Diese Forderungen der Länder gehen selbst der Bundesregierung zu weit. Ginge es nach ihnen, würde man finanziell Schwache zwingen, selbst das zum Existenzminimum Notwendige zur Begleichung von Gerichtsgebühren und Anwaltskosten einzusetzen. Darüber hinaus müssten sie eine Art Strafgebühr für die Inanspruchnahme von Prozesskostendarlehen zahlen. Doch auch für den Fall, dass die mahnenden Worte der Bundesregierung Gehör finden sollten: Die Ausgaben für Prozesskostenhilfe werden dennoch gekürzt. Wer zukünftig darauf Anspruch hat, sollen nicht mehr Richter, sondern weisungsabhängige Beamte entscheiden. Dem Bürger wird so die Möglichkeit einer Kontrolle staatlichen Handelns und die Wahrung seiner Rechte zumindest erschwert, wenn nicht unmöglich gemacht: Erfahrungsgemäß nehmen die meisten Menschen den Kampf gar nicht erst auf, wenn schon gleich zu Beginn die ersten Hürden zu überwinden sind.

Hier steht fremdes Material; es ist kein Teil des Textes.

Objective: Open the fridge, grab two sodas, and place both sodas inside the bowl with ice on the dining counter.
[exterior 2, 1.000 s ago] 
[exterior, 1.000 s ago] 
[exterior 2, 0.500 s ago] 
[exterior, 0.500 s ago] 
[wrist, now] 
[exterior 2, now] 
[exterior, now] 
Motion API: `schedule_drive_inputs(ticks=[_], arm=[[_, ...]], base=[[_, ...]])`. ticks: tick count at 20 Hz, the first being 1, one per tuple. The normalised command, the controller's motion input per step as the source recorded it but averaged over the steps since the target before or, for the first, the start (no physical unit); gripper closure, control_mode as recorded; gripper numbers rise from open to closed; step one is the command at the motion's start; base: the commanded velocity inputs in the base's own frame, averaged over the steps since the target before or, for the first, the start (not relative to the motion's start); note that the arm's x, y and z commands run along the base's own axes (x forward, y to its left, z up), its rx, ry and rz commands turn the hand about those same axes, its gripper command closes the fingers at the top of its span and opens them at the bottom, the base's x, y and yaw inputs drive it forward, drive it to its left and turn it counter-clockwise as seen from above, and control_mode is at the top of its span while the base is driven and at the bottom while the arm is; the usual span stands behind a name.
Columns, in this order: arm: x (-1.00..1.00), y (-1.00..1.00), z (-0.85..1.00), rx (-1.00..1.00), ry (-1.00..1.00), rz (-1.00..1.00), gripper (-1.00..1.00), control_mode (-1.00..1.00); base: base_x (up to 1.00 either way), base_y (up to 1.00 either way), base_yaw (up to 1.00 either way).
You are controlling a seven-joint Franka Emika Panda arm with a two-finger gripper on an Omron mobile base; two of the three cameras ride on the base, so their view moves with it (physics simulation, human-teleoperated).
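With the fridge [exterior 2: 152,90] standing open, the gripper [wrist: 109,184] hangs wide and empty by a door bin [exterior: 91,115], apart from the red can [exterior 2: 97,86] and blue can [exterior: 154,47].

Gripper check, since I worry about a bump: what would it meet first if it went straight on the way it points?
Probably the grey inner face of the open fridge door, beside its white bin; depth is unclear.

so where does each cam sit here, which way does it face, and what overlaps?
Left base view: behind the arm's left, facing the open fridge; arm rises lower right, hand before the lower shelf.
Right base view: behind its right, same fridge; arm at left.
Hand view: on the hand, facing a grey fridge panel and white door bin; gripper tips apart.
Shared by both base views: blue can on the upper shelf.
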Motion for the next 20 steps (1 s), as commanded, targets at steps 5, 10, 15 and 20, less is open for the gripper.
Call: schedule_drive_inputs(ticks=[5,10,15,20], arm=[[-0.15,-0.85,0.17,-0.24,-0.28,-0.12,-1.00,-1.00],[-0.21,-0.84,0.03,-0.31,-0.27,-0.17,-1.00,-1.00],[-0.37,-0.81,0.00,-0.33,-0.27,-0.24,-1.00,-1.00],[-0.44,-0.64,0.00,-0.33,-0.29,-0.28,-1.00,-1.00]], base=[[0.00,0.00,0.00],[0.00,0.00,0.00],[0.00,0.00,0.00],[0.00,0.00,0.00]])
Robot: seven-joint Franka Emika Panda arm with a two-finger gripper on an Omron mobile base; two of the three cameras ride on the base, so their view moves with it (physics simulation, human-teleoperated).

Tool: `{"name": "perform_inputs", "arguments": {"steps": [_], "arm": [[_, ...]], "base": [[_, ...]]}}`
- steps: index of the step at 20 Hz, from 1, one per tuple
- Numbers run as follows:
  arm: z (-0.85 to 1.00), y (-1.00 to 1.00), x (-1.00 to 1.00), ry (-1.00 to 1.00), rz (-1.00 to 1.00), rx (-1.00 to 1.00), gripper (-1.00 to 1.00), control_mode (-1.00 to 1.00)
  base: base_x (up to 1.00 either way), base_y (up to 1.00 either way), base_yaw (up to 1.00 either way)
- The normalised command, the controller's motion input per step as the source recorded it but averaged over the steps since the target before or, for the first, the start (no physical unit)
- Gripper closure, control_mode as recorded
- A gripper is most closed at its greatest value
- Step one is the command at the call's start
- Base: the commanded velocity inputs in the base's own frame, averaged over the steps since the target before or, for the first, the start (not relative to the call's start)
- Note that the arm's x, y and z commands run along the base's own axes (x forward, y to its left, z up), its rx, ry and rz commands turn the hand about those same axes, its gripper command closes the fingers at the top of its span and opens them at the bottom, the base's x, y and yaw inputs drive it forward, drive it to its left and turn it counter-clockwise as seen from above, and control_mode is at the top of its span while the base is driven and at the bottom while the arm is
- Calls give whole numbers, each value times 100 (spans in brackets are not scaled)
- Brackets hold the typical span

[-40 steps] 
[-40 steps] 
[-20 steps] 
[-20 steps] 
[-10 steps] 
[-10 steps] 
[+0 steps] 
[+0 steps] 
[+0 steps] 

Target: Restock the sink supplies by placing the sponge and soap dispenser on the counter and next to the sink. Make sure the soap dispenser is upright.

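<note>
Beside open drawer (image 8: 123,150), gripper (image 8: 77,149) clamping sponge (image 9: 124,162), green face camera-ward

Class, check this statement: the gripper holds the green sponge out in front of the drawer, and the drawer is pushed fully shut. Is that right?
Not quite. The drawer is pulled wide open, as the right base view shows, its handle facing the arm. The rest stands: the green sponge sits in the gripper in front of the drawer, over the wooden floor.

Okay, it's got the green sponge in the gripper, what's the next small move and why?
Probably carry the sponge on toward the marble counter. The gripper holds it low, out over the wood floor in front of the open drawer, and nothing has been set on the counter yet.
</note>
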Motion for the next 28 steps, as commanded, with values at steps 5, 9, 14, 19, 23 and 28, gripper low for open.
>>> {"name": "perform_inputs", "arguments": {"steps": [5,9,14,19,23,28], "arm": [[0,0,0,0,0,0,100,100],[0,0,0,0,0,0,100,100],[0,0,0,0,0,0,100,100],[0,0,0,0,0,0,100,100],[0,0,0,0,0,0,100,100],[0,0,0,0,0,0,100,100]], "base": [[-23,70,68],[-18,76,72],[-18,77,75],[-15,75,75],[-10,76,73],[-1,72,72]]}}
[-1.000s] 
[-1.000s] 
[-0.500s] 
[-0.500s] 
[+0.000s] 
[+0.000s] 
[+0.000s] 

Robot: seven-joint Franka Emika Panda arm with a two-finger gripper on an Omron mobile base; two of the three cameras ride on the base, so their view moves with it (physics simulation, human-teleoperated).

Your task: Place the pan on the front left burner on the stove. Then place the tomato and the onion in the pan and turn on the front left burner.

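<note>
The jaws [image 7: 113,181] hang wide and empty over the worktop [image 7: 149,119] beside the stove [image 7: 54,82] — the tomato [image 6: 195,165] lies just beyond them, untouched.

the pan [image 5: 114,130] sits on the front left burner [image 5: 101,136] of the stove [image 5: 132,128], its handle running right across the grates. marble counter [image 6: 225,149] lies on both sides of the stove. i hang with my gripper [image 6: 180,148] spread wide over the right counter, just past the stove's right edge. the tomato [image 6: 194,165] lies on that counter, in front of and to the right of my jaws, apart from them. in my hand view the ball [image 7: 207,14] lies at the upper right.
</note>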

Erleichterung für Unternehmen
Für eine ganz andere Klientel allerdings wird der Rechtsweg sogar leichter: Alle Gläubiger nämlich, die international tätig sind, sollen mit einem vereinfachten Verfahren (Bagatellverfahren) ihre Ansprüche überall innerhalb Europas leichter durchsetzen können. Möglichst schnell, möglichst nur schriftlich und möglichst ohne Überprüfung durch ein Obergericht werden dann etwa die europaweit tätigen Versandhändler, Strom- und Gaslieferanten oder sonstige grenzüberschreitenden Unternehmen ihre Forderungen gegen Verbraucher durchsetzen können - auch wenn diese, wie viele Millionen Bürgerinnen und Bürger auf eine mündliche Verhandlung vor Gericht dringend angewiesen wären, weil sie die Post vom Gericht kaum lesen geschweige denn zu beantworten imstande sind. Bagatellen im Sinne dieser Verfahren sind für den Gesetzgeber übrigens alle Forderungen bis zu 2.000 Euro.
Justizpolitik ist langweilig. Vielleicht. Aber sicherlich hat es bittere Folgen für den Rechtsstaat, für den Sozialstaat, für uns alle also, lässt man deshalb die Rechtspolitiker immer weiter ungehindert die Justiz verschlanken.
Dr. Mario Cebulla ist Richter am Landgericht und Mitglied des Bundesvorstandes der Neuen Richtervereinigung (NRV).